Par les hasards successifs propres au conflit qui embrasait alors le monde entier, Papa s’est retrouvé pompier dans le XVIIe arrondissement de Paris. Toujours à deux pas, donc, de cette rue Danton, et bientôt sans logement, lorsque, un beau matin, l’immeuble, où il avait installé sa petite famille de l’autre côté de la Seine, tout près de la gare de Bécon-les-Bruyères, fut éventré par une bombe américaine.
Alors que s’achève l’année 1943, les voilà donc tous les trois, grand-père, fils et petit-fils, un peu à l’étroit, trois étages au-dessus de la boucherie chevaline du 29 rue Danton à Levallois-Perret. D’autant plus à l’étroit que le grand-père est compositeur et que par contrecoup, le petit appartement est encombré d’instruments de musique de toutes sortes…
Maman et mes aînés étaient heureusement réfugiés dans la cave pendant le bombardement, qui a réduit le foyer en poussière. Ils sont alors partis s’installer à la campagne chez mes autres grands-parents… Le temps que « ça se calme »...
Mais, comme on le sait, ça mettra encore deux ans à se calmer. Par chance, la campagne en question était celle d’Alençon, l’une des premières qui sera libérée !
Papa faisait l’aller-retour en vélo quand il avait une permission. Paris Alençon, ça fait un bout en vélo ! Il emmenait néanmoins son neveu Gery sur le porte-bagage car, longtemps avant d’être pompier, il avait été orphelin lui aussi… Orphelin d’une mère partie vers d’autres amours… Orphelin néanmoins. Et du coup pensionnaire à droite, à gauche et finalement dans un très bon lycée parisien.
Là, il arriva que Jaco, son meilleur ami, étant fils de marin au long cours, Papa suivit Jaco à l’école d’hydrographie. École dont ils sortirent tous deux avec le magnifique brevet de « capitaine au long cours » quelques années plus tard. Bien sûr aucun armateur n’a jamais confié le commandement d’un de ses navires à un tout jeune homme sortant de l’école, même aussi magnifiquement estampillé ! Restait donc à faire ses classes…
L’heure du service militaire étant venue, ils se portèrent tous deux volontaires pour les sous-marins et firent leur temps comme enseignes sur la base de Bizerte, avant de commencer à parcourir les mers du monde sous le fier pavillon de la compagnie des Messageries Maritimes.
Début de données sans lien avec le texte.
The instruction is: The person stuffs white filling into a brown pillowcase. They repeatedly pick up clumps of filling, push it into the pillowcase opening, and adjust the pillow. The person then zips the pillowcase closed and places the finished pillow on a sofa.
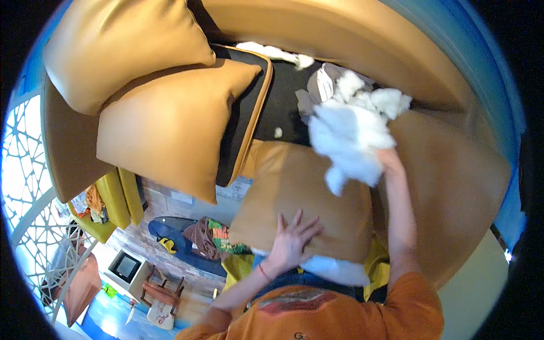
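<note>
A blurred clump of white fibre stuffing (355,140) is in my right hand (387,160), above the far right corner of a brown cushion (293,191) that lies before me. My left hand (293,242), a red string on its wrist, lies with spread fingers on the near part of this cushion. More white stuffing (384,101) and a grey-brown cloth (314,89) lie beyond, on the sofa's black base (284,100). White fabric (335,270) shows under the cushion's near edge.
Two tan cushions (170,127) lean at the left over an upturned seat cushion with a black underside (240,114). The sofa's backrest (331,25) curves behind. At lower left are a yellow-green chair (106,208), a blue mat (178,242) with cloths, and a wooden stool (163,291).
</note>
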`<control>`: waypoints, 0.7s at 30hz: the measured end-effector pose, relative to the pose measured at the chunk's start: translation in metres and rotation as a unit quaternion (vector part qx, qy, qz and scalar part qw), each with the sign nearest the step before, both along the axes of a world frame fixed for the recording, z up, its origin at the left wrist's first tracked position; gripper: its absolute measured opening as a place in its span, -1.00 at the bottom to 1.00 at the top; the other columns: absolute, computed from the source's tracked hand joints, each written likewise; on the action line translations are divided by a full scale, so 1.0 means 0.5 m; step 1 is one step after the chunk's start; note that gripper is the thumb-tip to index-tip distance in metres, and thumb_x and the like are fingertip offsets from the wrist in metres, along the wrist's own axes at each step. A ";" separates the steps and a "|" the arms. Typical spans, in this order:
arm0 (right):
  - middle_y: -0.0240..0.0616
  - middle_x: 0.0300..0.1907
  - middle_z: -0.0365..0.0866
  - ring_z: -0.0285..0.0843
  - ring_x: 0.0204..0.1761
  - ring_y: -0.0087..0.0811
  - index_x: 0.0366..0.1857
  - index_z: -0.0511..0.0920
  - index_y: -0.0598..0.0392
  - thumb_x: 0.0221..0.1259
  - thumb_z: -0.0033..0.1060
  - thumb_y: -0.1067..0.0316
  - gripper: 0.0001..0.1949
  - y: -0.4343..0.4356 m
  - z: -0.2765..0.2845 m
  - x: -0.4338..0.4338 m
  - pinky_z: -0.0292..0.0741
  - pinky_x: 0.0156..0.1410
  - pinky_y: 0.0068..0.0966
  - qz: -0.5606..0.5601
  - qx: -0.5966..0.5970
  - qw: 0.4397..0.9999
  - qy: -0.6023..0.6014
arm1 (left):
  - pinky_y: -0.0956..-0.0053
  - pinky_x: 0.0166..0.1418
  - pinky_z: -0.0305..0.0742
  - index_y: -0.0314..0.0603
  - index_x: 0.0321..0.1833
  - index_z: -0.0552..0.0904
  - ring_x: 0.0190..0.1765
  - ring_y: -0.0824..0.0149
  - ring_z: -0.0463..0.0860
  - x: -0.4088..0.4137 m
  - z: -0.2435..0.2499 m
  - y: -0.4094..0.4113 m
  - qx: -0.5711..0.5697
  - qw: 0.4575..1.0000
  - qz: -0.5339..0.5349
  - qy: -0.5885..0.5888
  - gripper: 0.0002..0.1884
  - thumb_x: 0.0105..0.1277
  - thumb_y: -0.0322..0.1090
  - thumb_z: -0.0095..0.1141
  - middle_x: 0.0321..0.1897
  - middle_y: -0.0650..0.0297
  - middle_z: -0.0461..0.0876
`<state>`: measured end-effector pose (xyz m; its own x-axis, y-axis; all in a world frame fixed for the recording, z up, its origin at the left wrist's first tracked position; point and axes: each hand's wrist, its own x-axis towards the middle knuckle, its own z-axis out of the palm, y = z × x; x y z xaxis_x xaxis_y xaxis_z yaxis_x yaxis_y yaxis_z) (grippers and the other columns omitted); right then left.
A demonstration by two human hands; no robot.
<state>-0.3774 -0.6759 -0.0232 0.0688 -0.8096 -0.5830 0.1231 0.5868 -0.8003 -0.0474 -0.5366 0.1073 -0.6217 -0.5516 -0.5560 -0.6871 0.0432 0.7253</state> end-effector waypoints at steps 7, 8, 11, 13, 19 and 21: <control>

C’est ainsi, presque à leur insu, qu’entretemps l’Espagne fut déchirée par la guerre civile, l’Italie écrasée sous la botte fasciste, tandis que l’Allemagne nazie dictait sa loi à ses voisins d’Europe centrale… Et qu’en France, les années et les gouvernements passaient...
Mais voilà qu’après maintes dérobades, la France et l’Angleterre se décident finalement à déclarer la guerre à l’Allemagne. Papa est aux antipodes sur un petit cargo mixte, qui assure la liaison entre les îles françaises du Pacifique et l’allié anglais, ou plus exactement son condominium australien.
Au cours de ses précédents congés, il a prestement épousé une jeune fille de bonne famille, qui est aussi la meilleure amie de la fiancée de Jaco, et l’a tout aussi prestement ramenée sous les tropiques calédoniens, où mon grand frère est né dans la foulée…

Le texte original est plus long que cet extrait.